Synchronising Marketing Performance Measurement Indicators with Corporate Strategy:A Conceptual Framework
In today's tumultuous corporate setting, it is of paramount importance to charter the intangible domain of customer value and thereby measure the impact of marketing on holistic growth, profit, and shareholder's wealth. Archetypally, non-marketing executives still perceive that marketing exists solely with the object of facilitating sales, or that it is less of a science and more of an art that throws parties and churns out colour brochures. Marketing activities are deemed as black holes, which apparently do not seem to proffer any systematic method of fund allocation, thereby enabling the tracking of returns from marketing investment leading to thriving business performance. The concept of marketing performance measurement indicators (MPMIs) is nothing but a response to cope with this crisis of credibility, thus enabling the successful returns from marketing initiatives. Soft marketing metrics like brand awareness, GRP, impressions, organic search rankings and reach are indubitably relevant, but only to the extent that they quantifiably connect to hard metrics like pipeline, revenue, and profit.

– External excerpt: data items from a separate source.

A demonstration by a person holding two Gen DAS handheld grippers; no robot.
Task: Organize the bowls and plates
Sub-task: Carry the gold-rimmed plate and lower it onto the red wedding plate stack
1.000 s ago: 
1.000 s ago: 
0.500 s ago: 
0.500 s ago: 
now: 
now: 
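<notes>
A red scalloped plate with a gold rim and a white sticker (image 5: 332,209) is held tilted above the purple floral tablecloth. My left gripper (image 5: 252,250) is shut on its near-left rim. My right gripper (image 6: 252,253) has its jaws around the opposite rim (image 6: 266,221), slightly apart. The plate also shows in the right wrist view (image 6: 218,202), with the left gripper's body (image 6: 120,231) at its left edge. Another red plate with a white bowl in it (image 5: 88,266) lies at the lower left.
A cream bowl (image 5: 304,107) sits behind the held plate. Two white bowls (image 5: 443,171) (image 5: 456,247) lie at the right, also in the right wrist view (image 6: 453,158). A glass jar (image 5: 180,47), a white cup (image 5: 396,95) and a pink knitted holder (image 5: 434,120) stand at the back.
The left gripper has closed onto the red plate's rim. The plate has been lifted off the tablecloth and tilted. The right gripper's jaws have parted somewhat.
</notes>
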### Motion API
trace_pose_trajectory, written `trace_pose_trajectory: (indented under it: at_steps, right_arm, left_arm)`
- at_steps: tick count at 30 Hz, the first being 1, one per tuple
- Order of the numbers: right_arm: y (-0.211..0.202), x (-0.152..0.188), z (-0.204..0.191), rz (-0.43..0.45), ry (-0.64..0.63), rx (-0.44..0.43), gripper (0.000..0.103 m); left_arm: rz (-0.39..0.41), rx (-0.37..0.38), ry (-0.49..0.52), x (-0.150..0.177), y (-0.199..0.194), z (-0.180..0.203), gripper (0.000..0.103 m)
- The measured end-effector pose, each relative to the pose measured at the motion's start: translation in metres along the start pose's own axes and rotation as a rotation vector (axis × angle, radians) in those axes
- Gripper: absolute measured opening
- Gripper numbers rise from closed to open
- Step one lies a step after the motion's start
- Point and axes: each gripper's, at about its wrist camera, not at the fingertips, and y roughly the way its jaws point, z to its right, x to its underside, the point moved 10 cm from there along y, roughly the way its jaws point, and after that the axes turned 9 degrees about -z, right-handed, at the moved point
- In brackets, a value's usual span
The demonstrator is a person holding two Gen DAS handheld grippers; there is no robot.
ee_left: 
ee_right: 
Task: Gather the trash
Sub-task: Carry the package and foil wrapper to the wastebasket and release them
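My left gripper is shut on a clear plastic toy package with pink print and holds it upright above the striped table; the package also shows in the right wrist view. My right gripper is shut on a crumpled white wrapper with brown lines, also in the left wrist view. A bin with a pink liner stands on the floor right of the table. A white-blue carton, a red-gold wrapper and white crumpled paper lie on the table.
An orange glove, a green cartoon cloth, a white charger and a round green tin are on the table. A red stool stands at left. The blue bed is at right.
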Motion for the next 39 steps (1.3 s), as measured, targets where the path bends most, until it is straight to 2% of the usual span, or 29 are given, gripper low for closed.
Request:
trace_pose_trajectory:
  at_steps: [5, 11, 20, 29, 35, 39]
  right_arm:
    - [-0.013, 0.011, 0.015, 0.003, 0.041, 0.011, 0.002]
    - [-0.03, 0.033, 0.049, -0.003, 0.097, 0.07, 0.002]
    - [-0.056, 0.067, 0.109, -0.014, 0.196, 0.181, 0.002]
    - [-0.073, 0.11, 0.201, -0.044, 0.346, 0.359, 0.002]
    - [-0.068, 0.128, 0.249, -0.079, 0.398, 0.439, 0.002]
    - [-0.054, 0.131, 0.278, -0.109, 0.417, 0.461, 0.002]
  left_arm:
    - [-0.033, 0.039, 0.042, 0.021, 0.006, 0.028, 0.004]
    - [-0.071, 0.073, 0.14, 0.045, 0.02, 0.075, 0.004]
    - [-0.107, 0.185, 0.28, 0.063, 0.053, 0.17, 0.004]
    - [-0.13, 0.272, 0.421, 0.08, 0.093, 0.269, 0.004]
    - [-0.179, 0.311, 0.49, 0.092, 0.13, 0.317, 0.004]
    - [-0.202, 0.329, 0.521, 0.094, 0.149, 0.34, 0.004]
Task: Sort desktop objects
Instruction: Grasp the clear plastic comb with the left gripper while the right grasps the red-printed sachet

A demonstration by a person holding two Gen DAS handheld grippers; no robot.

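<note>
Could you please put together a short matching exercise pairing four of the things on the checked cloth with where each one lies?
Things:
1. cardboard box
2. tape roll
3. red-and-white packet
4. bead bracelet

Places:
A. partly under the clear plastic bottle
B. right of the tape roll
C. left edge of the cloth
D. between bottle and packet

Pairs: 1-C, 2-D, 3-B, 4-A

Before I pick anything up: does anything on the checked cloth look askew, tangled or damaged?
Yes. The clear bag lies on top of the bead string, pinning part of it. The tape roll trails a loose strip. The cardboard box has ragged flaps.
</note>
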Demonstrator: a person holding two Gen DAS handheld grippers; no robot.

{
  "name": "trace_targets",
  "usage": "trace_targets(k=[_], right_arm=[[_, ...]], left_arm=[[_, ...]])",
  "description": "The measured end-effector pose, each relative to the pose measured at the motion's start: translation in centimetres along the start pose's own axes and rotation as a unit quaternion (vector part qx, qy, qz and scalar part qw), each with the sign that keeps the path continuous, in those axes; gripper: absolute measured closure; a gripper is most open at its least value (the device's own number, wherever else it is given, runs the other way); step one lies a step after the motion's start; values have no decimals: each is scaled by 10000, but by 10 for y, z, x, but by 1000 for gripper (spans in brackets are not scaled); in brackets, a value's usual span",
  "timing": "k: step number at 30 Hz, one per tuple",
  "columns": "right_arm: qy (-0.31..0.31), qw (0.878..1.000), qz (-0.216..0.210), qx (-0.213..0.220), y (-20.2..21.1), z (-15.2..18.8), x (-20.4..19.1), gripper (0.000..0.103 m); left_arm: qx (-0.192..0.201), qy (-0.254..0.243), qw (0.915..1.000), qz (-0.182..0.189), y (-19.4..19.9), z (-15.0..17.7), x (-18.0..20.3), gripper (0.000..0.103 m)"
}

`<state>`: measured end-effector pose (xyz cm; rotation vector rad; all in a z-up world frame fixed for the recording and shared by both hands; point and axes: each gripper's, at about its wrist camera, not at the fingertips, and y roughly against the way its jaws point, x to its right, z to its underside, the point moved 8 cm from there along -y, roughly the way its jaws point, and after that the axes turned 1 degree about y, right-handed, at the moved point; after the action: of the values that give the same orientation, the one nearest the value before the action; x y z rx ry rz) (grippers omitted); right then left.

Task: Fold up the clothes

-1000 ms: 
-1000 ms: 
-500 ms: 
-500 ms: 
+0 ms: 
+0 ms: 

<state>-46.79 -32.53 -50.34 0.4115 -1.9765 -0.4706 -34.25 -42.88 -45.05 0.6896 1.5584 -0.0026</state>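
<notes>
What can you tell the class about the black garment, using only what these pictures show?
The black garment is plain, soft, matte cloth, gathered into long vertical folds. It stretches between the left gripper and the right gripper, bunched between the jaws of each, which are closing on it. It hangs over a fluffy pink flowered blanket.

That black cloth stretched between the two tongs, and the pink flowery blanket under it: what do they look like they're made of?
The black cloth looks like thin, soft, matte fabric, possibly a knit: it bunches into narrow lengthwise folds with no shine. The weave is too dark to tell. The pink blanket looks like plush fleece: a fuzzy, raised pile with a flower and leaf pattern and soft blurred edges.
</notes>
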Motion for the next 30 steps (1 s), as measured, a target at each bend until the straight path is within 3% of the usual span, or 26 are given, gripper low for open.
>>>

We shall in this critique, identify five stages which highlight the impact of marketing investment metrics on sales potential. We also propose the use of a Consolidated Marketing Scorecard (CMS), akin to the concept of a balanced scorecard, as used in other functional domains such as operations and manufacturing. This consolidated marketing scorecard furnishes a measurement apparatus, with a comprehensive view of data tracked among decentralised, multi-channel marketing programmes. It would involve a harmonious concoction of the metrics to stimulate business efficiency. We have also developed a conceptual framework that correlates the impact of MPMIs on organisational upshots. Once the marketing metrics deliver results, the key lies in how the top management capitalizes on them and formulates versatile strategic decisions for organisational performance, profitability and credibility.